Но Марыся от сильного волнения не могла ничего проглотить. Я видела, как она старалась, не желая нас огорчить. Я поставила перед ней чашку с жидким борщом.
— Выпей, — попросила я, — это очень полезно.
С горем пополам она справилась с блюдом. По традиции мы поставили на стол прибор неизвестному путнику. Для меня этим путником был ты. Михал и Марыся жили с уверенностью, что ты за границей. Я не давала им повода сомневаться в этом. Достаточно было того, что я сама умирала от страха. Не имело смысла подключать к моим переживаниям маленького мальчика и больную женщину.
Меня мучила мысль, что я не известила профессора о твоей судьбе. Профессор был хорошим знакомым отца, даже приятелем. Последний раз я видела его в июле тридцать девятого года, когда он собирался в Америку.
— Не знаю, хорошее ли это время для путешествия, — сказал тогда отец. — Что-то дурное витает в воздухе.
— Летом случаются только революции, Артур, — шутливо ответил профессор. — В случае чего успею вернуться.
— А может, как раз лучше не возвращаться, — вмешалась в разговор мать.
Оба посмотрели на нее.
— Дорогая пани, старый волк залечивает свои раны дома, а на чужбине погибает…
Было видно, что отец с ним согласен, я поняла это по выражению его лица. Но профессор не успел вернуться и остался в Америке до конца войны. О его возвращении я услышала по радио. Он сразу возглавил отдел в клинике. Что будет, если он узнает меня? Вполне вероятно. Однако я все же решилась на разговор с ним. Представлюсь ему под сегодняшним именем, подумала я, а в случае расспросов во всем признаюсь. Он бы не предал меня. Он даже понял бы меня. Я договорилась через секретаря встретиться с ним по личному вопросу. Отпросилась с работы, так как профессор назначил встречу в клинике перед обедом. Он был очень занят. Когда я вошла в его кабинет, что-то дрогнуло во мне. Это было похоже на боль от давно вырванного зуба, точнее, воспоминание об этой боли. Профессор встал из-за стола. Он ужасно постарел.

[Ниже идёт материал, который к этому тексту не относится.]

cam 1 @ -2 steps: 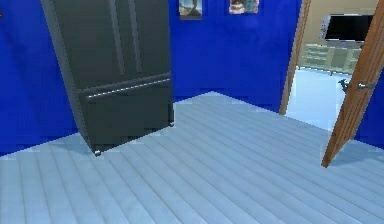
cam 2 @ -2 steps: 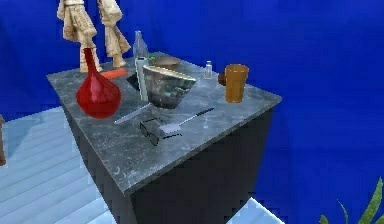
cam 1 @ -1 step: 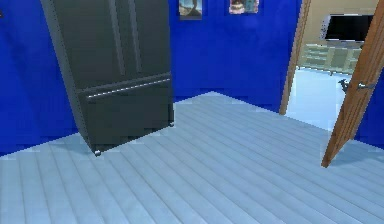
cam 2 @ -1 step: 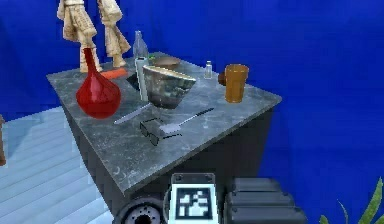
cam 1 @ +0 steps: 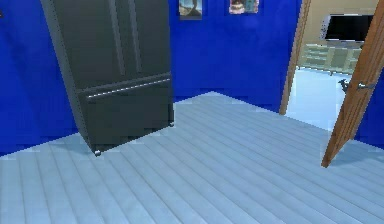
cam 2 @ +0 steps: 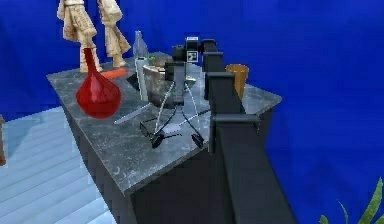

Абсолютно седые волосы, испещренное складками лицо и глаза в окружении сетки мелких морщин. Мы смотрели друг на друга.
— Пани Хелинская, — наконец усмехнулся он.
— Да, — ответила я, чувствуя, что он меня узнал.
— Может, я попрошу, чтобы нам принесли кофе? — с теплотой в голосе спросил он.
Это обращение было не к Кристине Хелинской, а исключительно к Эльжбете Эльснер.
— С удовольствием, — ответила я.
Он предложил мне сесть и угостил сигаретой.
— Пан профессор… я пришла по делу Анджея Кожецкого. — Я помолчала в поисках подходящих слов.
— Что с ним?
— У него проблемы. Он не мог быть тогда на дежурстве и очень волновался. Известить вас об этом не было возможности…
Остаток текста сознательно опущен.